Obtaining lower costs and more control means a direct access vendor must think like an institutional trader. "We're a broker dealer first and I think that helps," said UNX's Abernethy. "Institutions have complicated service needs. They often need someone who does more than just deliver technology." Abernethy says his firm is called upon to step in and help execute orders when trading clients are overloaded. "We're often asked to handle allocation and pricing, too. Most direct access vendors aren't equipped to do that."
Bad Feelings
A big concern for direct access companies is the lion and the zebra issue.' For years direct access was designed to help day traders, the large asset manager's arch enemy, Abernethy said. "They make their living taking advantage of moves made by large asset managers. When someone sees a manager running one million shares you know the day trader is right behind and will skim profits off the top. And there's nothing asset managers can do."
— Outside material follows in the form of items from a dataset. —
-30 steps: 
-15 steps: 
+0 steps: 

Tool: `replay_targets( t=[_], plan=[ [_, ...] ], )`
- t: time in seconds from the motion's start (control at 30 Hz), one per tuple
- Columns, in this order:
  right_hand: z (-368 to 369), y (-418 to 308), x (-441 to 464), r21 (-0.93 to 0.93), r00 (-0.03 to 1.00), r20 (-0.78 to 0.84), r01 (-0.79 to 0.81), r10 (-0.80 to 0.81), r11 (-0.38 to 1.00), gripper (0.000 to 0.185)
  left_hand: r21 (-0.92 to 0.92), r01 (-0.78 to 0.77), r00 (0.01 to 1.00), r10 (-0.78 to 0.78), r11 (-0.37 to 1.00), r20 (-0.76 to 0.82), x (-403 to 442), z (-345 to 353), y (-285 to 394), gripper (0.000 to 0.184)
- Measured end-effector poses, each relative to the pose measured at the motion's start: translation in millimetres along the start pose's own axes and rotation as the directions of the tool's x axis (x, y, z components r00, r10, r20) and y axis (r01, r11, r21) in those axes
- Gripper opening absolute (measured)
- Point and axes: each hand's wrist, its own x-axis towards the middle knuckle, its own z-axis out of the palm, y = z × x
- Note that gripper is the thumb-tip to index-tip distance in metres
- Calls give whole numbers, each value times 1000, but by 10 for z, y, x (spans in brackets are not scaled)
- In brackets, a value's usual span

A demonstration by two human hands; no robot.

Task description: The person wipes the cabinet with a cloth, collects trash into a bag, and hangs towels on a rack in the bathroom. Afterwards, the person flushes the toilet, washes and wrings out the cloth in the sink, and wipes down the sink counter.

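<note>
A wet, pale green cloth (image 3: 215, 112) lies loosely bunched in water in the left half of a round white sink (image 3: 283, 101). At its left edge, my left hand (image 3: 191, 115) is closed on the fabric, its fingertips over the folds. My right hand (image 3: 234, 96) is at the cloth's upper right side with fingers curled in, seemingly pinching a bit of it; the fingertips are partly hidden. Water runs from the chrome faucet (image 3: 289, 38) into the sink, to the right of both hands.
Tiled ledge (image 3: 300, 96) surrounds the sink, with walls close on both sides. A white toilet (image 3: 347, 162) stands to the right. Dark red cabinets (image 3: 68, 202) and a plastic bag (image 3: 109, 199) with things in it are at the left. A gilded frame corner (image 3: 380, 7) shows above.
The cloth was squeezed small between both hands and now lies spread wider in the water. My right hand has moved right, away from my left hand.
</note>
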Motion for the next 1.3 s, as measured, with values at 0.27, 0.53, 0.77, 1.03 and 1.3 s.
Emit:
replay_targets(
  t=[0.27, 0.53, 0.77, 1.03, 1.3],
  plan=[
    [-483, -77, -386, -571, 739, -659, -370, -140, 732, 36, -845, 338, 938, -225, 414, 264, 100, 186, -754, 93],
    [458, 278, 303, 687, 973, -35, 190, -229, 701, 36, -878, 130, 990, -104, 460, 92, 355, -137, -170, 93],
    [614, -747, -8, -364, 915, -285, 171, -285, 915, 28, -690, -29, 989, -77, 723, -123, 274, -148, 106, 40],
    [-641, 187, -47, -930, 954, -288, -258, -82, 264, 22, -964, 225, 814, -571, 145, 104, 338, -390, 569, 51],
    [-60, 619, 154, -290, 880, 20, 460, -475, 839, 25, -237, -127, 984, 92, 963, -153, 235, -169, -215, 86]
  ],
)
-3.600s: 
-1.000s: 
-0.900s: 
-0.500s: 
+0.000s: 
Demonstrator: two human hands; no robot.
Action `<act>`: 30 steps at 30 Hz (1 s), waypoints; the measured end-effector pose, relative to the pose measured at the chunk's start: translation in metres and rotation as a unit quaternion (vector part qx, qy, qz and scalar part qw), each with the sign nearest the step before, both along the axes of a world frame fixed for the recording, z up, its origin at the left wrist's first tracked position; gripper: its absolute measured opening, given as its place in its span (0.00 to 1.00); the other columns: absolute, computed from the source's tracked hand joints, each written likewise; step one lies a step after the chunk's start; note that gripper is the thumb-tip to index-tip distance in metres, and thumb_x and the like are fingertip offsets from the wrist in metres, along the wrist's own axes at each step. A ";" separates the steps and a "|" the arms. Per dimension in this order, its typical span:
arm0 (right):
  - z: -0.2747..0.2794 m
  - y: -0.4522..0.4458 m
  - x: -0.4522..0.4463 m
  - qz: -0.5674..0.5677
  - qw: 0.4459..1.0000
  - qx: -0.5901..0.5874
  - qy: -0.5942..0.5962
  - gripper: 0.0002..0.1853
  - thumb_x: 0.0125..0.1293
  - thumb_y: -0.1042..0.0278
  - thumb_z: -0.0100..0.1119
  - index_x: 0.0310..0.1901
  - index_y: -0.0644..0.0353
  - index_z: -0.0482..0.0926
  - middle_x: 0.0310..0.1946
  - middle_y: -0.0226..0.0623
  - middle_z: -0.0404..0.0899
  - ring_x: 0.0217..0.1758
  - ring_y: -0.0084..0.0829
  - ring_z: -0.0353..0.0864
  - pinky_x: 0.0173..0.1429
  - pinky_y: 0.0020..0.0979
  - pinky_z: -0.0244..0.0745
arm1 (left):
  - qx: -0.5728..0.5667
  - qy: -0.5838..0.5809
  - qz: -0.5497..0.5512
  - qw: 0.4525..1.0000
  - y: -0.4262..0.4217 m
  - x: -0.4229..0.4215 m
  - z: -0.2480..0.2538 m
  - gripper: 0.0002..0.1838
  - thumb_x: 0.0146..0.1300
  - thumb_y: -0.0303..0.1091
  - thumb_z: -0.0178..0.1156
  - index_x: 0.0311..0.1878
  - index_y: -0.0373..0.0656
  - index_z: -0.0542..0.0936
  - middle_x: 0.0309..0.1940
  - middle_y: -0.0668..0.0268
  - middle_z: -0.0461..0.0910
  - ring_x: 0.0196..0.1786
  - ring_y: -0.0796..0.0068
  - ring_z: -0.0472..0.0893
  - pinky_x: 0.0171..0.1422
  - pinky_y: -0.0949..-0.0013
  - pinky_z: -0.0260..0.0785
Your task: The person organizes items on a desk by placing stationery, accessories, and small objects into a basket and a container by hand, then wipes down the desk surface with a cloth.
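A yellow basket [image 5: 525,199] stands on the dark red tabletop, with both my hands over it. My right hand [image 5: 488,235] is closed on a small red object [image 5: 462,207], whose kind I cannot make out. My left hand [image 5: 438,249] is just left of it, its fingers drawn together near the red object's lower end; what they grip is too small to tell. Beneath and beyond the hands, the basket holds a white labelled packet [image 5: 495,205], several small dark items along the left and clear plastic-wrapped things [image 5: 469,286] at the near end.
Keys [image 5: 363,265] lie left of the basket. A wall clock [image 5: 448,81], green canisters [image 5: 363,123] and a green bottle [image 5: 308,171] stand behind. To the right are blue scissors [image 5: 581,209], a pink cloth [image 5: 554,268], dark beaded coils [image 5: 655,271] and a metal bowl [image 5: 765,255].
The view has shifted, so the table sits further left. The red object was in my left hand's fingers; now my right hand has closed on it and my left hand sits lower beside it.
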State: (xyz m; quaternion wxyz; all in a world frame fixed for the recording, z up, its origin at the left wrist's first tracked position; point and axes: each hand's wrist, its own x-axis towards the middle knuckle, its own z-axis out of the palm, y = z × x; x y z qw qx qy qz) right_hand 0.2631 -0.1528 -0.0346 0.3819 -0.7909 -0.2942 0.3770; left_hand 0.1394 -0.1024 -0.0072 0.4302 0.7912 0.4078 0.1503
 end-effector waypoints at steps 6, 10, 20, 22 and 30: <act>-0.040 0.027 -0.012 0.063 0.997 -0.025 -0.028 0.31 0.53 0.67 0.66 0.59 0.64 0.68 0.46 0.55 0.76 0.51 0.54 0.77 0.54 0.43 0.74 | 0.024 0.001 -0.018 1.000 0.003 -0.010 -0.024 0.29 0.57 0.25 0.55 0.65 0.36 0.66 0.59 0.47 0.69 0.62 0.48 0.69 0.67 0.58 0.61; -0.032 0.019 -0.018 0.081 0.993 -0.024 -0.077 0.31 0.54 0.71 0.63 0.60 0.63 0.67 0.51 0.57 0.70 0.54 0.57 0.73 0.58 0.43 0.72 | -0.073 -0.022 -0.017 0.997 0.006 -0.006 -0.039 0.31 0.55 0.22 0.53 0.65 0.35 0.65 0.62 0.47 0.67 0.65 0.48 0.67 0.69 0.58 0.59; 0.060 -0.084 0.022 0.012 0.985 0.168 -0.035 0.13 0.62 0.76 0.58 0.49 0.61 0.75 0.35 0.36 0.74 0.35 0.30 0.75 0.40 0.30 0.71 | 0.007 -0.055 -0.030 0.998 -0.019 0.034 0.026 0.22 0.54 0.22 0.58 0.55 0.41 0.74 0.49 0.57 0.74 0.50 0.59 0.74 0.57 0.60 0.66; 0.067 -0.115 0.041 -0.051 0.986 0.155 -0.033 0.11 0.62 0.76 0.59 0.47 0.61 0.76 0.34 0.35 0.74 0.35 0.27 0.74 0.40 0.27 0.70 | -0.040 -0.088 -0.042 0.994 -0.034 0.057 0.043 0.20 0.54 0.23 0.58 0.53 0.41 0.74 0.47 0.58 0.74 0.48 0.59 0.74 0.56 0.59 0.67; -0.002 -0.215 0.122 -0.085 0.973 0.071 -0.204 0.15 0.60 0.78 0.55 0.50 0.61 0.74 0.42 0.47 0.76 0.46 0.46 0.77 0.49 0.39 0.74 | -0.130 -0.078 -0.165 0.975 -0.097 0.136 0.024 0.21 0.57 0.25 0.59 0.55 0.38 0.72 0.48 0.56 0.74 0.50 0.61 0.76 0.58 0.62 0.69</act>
That creates bad feelings with institutions. "Some traders want nothing to do with the people who helped the day traders," Abernethy added.
Still, what institution would reject better controls over prices and executions? "As long as direct access trading includes those elements," Cammarata said, "along with some other services like fast order execution, risk management, direct connectivity to each ECN, and compliance, people are going to have to consider the technology."
Cammarata said Sonic is introducing those features. In February, it unveiled a direct access trading package geared toward institutions that includes everything but the kitchen sink.
The platform combines basket trading, smart order routing, built-in risk management tools, Web-based trade data reporting, a FIX API connection and trade desk support in one platform. It also includes index arbitrage and pairs trading, hot-keys, point and click execution, order management, average buy and sell price calculations, order status, ECN outbound routing, and multiple account trade allocation.
To ease institution's concerns that direct access front ends may have problems integrating with a big trading firm's middle- and backends, Sonic designed the software to completely integrate existing buy- and sell-side order management solutions.
With the company's FIX API, clients can integrate front-end technology with Sonic's backend. Sonic also provides a service bureau offering. That allows clients to access the exchanges through Sonic's high-speed connections without requiring additional hardware and equipment purchases.
Liquidity Sources
The direct access vendor is also providing customers with a direct connection to all liquidity sources, including most of the ECNs, enabling traders to simultaneously view activity from multiple ECNs and market makers. "And we'll base it all on a customer's needs," Cammarata added.
Perhaps that kind of comprehensive approach will win the confidence of the big firms. "There is a lot of skepticism out there," said McCormick at Celent, "but the direct access technology has great potential."